When analyzing the starting phase of the deadlift with a straight barbell, it has been shown that the hip is flexed the greatest followed by the knee, torso, and ankle (5,12,16). In contrast, the starting phase of a deadlift with a hexagonal barbell demonstrates an increase of knee flexion, with no difference among the hip, torso, or ankle joints (16). This suggests that the hexagonal barbell is a more quadriceps-dominant movement and distributes the external load more evenly among the hip, ankle, and torso. When comparing barbell paths between hexagonal and straight barbells, the findings of Swinton et al. further support this claim. Swinton et al. (16) concluded that the design of hexagonal barbell allowed the load to be positioned closer to the body using the horizontal distance from the ankle as the point of measurement. As the lift with the hexagonal barbell progressed, the average horizontal displacement away from the lifter was reduced by 75% and increased displacement toward the lifter by 22% (16). The ability to maintain the load closer to the lifter's center of gravity may explain the greater force, power, and velocity found in the present study.

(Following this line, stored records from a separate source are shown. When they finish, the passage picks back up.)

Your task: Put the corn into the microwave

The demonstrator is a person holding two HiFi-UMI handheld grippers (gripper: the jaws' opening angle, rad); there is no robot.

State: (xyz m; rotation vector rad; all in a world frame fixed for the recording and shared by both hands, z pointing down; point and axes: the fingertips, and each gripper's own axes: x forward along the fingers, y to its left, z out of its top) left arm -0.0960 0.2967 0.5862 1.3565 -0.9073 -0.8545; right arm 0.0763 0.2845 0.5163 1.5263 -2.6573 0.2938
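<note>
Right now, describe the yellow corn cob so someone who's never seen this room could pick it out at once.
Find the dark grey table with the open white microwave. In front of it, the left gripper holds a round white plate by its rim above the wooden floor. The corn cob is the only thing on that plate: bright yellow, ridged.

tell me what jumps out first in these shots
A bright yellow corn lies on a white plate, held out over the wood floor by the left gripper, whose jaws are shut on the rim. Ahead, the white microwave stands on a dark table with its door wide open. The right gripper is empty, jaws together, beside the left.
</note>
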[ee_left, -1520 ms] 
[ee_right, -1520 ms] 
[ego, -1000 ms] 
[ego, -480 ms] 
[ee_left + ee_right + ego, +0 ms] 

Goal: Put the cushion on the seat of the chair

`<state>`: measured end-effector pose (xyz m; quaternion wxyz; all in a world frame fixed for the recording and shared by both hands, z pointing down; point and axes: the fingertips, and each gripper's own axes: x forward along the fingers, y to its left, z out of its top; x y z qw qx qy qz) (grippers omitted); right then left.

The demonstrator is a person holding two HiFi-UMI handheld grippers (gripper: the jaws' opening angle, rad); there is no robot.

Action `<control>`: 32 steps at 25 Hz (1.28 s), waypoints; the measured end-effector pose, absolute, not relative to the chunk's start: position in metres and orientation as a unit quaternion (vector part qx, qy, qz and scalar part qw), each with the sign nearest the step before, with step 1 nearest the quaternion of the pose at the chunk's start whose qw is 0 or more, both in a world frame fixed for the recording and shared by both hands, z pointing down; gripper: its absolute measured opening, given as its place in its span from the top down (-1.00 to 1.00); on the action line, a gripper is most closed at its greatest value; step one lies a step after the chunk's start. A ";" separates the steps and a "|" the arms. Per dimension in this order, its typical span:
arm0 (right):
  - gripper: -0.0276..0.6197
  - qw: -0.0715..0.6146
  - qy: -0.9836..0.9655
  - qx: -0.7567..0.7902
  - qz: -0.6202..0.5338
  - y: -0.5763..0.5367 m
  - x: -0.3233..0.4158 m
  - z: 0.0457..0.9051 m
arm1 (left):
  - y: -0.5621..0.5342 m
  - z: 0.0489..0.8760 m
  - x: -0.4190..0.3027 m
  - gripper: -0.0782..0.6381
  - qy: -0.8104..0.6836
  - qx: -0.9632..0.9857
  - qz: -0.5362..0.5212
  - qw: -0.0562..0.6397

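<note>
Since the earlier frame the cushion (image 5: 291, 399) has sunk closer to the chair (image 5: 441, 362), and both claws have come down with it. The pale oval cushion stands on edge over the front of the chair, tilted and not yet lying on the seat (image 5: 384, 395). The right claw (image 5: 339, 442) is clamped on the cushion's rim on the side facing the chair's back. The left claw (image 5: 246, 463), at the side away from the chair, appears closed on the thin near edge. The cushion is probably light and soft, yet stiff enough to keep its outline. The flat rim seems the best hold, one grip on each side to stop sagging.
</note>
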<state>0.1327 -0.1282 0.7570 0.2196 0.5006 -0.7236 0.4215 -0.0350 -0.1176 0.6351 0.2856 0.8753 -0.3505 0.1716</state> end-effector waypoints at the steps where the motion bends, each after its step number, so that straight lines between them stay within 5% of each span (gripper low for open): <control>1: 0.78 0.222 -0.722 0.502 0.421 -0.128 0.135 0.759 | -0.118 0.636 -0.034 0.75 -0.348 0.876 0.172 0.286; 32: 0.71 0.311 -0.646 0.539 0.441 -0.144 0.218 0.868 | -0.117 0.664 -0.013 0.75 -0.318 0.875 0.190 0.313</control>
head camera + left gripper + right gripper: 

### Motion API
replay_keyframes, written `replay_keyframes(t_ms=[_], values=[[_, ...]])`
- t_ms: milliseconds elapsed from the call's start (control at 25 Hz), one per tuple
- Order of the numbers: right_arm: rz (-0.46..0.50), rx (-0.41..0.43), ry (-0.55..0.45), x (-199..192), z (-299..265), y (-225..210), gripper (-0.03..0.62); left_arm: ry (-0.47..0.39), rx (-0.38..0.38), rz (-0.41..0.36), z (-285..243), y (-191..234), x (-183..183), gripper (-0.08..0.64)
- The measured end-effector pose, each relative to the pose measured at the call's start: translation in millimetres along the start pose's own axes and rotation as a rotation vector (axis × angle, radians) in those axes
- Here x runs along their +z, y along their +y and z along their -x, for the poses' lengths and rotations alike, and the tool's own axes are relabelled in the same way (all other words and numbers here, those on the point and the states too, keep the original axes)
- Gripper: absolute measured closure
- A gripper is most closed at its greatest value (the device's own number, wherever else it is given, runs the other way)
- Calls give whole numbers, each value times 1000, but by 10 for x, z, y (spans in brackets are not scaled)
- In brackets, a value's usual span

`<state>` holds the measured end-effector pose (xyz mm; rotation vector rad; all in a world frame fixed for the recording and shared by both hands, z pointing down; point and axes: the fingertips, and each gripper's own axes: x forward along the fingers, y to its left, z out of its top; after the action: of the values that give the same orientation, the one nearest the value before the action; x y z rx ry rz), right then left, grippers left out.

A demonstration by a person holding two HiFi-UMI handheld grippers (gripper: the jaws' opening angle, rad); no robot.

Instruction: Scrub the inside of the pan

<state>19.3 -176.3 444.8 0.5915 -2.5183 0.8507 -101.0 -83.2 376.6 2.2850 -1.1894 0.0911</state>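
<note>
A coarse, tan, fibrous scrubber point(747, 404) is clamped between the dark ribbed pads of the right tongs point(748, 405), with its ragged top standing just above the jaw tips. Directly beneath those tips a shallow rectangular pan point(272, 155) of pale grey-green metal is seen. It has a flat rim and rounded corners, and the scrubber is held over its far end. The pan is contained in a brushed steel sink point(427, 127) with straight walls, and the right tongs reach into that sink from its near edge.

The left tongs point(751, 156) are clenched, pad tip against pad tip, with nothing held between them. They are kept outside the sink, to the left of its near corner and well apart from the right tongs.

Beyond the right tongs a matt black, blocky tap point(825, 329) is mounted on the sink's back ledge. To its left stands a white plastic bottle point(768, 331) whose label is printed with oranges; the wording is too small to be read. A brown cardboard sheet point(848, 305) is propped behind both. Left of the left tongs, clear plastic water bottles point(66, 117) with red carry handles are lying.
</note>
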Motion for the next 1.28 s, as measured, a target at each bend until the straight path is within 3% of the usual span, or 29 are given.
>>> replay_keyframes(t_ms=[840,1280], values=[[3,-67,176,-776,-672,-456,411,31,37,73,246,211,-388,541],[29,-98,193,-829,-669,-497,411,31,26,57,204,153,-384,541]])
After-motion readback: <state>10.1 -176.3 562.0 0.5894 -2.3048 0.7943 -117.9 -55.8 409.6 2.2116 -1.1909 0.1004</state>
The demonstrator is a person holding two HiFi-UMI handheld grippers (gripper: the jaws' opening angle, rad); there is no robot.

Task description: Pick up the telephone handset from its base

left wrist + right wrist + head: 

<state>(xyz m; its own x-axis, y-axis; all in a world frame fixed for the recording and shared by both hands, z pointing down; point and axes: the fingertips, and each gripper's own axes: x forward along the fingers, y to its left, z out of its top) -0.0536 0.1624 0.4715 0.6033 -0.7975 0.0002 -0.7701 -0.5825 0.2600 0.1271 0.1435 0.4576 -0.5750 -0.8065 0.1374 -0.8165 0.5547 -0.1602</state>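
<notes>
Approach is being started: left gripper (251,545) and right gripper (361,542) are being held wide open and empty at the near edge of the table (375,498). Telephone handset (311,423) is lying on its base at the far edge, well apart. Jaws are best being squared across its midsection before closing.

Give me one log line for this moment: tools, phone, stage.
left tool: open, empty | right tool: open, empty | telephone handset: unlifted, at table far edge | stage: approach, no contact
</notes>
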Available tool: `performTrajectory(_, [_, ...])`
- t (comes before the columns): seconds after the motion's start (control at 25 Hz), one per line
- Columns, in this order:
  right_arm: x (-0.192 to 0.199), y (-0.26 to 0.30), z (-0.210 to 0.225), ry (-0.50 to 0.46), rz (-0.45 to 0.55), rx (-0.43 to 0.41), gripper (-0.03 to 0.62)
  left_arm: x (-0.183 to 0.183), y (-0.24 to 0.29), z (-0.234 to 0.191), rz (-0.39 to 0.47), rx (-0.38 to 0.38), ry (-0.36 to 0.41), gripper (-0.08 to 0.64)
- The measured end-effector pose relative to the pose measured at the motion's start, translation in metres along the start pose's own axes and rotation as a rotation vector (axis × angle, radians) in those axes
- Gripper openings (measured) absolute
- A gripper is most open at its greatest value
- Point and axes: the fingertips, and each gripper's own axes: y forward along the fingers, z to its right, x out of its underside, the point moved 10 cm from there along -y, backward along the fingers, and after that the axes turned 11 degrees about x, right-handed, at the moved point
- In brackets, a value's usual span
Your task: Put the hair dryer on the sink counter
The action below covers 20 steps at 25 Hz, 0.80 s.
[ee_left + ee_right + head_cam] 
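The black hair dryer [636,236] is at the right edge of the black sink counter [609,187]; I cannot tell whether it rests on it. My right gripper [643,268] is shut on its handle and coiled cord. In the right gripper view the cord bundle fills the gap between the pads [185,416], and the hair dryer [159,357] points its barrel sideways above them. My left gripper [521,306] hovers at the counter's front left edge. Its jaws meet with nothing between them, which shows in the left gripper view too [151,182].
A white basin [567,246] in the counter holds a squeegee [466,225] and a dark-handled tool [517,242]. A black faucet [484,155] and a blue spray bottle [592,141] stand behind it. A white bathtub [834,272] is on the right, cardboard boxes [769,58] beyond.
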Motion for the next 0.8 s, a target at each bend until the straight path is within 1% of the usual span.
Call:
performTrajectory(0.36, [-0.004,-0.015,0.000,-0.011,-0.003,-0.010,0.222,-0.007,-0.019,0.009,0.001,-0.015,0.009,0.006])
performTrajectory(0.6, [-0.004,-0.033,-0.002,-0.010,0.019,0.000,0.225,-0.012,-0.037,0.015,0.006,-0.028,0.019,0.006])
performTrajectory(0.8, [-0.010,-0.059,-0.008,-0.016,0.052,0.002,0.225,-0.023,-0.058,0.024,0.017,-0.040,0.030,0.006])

The ability to manipulate joint range of motion and muscle activation through barbell selection is valuable information for practitioners. The conventional, straight-bar deadlift is a common exercise that is frequently performed within athletic and recreational weight rooms. However, when performed with heavy loads, it can be the most taxing exercise on the lumbar region (3). For individuals with lower-back injuries or pain, the results of this study suggest that the hexagonal barbell may be the better choice for barbell selection because of its ability to evenly distribute the load among all joints and reduce the moment at the lumbar spine. Conversely, if the goal of the training session is to emphasize strengthening of the lumbar region and hamstrings, the straight barbell seems to be the appropriate choice. Finally, the hexagonal barbell may be a more effective method for maximizing force, power, and velocity during the deadlift.